- [WORK ORDER] The complete listing should be restated word for word.

#### INFORMATION PROVIDED

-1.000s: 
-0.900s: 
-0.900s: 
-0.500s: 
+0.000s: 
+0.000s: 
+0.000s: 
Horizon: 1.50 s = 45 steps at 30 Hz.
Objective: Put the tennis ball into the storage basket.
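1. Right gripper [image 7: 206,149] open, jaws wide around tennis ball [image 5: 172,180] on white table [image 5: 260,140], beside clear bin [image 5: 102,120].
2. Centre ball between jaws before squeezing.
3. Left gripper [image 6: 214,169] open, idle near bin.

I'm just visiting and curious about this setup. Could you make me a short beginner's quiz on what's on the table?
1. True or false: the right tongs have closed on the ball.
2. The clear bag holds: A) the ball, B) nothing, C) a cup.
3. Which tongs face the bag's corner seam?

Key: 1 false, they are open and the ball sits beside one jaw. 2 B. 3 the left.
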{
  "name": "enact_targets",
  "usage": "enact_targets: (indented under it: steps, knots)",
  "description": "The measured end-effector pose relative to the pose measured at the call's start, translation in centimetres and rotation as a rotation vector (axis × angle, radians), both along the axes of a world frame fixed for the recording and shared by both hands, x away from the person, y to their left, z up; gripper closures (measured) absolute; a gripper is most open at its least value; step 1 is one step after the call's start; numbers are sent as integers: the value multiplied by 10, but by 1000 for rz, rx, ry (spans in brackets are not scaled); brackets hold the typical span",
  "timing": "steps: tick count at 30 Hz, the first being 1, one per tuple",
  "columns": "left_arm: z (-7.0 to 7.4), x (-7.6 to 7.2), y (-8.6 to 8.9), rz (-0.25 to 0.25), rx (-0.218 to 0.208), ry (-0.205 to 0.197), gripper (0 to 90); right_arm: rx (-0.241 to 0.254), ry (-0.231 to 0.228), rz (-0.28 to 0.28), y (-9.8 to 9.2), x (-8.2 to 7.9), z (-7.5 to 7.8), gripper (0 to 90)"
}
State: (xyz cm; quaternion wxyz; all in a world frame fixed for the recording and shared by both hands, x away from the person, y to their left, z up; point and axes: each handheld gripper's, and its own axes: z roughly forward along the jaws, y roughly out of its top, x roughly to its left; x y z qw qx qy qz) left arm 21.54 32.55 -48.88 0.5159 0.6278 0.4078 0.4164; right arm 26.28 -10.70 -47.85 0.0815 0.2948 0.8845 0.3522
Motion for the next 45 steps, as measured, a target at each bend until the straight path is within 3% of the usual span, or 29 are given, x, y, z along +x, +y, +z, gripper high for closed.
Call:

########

- [THE ANSWER]
-1.000s: 
-0.900s: 
-0.900s: 
-0.500s: 
+0.000s: 
+0.000s: 
+0.000s: 
Horizon: 1.50 s = 45 steps at 30 Hz.
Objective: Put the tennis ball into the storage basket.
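1. Right gripper [image 7: 206,149] open, jaws wide around tennis ball [image 5: 172,180] on white table [image 5: 260,140], beside clear bin [image 5: 102,120].
2. Centre ball between jaws before squeezing.
3. Left gripper [image 6: 214,169] open, idle near bin.

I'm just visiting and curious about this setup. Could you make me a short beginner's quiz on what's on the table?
1. True or false: the right tongs have closed on the ball.
2. The clear bag holds: A) the ball, B) nothing, C) a cup.
3. Which tongs face the bag's corner seam?

Key: 1 false, they are open and the ball sits beside one jaw. 2 B. 3 the left.
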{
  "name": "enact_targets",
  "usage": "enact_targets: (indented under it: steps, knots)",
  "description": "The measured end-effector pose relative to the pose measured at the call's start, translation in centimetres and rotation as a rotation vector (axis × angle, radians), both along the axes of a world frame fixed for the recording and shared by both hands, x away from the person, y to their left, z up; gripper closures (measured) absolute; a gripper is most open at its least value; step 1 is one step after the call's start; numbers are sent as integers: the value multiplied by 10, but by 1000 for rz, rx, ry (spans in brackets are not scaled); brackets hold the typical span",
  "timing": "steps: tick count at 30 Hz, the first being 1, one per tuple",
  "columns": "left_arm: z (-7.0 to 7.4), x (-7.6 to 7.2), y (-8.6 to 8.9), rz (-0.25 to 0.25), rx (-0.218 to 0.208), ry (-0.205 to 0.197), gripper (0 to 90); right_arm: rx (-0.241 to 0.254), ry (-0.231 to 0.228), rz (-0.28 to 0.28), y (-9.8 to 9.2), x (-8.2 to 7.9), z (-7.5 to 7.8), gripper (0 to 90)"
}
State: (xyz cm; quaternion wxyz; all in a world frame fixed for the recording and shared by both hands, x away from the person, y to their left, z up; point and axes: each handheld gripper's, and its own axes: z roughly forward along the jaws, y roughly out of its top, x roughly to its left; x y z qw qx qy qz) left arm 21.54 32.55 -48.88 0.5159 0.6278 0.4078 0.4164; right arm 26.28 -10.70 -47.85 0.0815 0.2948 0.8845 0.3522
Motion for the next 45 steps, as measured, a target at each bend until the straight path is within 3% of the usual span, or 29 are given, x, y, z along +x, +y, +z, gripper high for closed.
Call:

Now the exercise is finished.